### What this task involves:
Every line below that mentions the word "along" should be copied out.
——
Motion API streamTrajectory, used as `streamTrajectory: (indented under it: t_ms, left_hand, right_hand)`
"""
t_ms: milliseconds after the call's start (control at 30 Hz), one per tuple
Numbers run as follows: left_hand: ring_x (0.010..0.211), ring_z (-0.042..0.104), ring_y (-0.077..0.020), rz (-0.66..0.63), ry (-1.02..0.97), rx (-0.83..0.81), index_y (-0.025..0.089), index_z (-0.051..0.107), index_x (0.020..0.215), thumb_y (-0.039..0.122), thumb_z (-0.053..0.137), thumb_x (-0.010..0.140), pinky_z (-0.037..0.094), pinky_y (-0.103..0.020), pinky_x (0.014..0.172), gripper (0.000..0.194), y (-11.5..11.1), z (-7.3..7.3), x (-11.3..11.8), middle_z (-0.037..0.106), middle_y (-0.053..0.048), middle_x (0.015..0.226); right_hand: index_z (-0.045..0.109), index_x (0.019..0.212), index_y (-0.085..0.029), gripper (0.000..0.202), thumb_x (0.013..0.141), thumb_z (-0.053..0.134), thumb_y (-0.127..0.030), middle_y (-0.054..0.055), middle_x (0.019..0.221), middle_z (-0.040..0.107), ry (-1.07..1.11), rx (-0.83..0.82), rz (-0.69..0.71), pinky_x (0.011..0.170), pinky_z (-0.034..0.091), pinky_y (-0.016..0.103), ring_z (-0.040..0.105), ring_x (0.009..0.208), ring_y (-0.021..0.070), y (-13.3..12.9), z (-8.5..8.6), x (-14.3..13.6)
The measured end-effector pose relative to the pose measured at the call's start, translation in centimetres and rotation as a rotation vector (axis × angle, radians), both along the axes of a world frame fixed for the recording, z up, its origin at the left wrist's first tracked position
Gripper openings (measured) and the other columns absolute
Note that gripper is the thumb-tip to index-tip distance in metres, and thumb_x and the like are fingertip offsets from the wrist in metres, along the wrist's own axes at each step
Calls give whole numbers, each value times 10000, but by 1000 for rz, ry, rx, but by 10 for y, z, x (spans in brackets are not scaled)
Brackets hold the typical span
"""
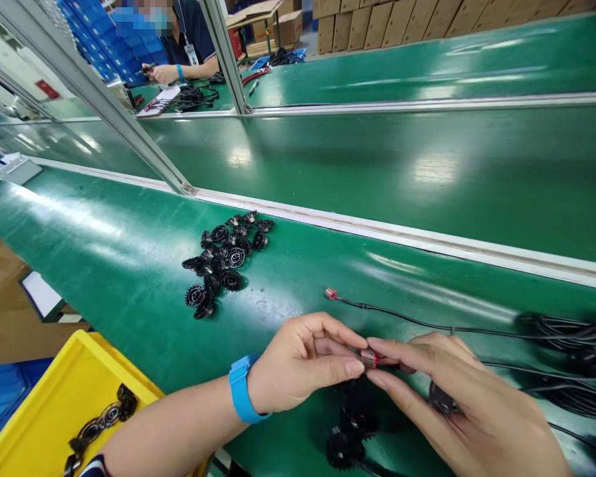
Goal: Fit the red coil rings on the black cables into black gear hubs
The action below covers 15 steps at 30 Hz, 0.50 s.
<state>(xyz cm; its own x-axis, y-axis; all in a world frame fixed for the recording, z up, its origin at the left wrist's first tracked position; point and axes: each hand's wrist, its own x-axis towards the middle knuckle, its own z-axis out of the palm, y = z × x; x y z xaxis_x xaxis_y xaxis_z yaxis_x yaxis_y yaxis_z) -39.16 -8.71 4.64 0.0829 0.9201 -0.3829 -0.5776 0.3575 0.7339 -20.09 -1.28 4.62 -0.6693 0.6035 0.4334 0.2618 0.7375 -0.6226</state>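
Observation:
In front of me, my left hand [302, 364], with a blue strap on the wrist, is closed in a pinch. My right hand [457, 384] meets it fingertip to fingertip. Between them is a small cable end with red wires [369, 358]; the fingers cover much of it. A round black piece [442, 399] shows below my right index finger. Beneath the hands, in shadow, lie black toothed wheel parts [345, 447]. Just beyond my fingers, a second black cable [402, 318] stretches across the green bench, its red-wired tip [330, 293] pointing left.
A pile of black toothed parts [228, 258] lies left of centre. Coiled black cables [551, 331] are at the right. A yellow bin [34, 411] holds more toothed parts. A metal post [114, 112] rises from the white rail [328, 224]. Across the line, a co-worker's hand [166, 73] works.

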Motion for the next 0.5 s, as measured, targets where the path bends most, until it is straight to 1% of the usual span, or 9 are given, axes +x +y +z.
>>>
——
### Task solution:
The measured end-effector pose relative to the pose measured at the call's start, translation in centimetres and rotation as a rotation vector (axis × angle, radians), both along the axes of a world frame fixed for the recording, z up, its origin at the left wrist's first tracked position
Note that gripper is the thumb-tip to index-tip distance in metres, and thumb_x and the like are fingertip offsets from the wrist in metres, along the wrist's own axes at each step

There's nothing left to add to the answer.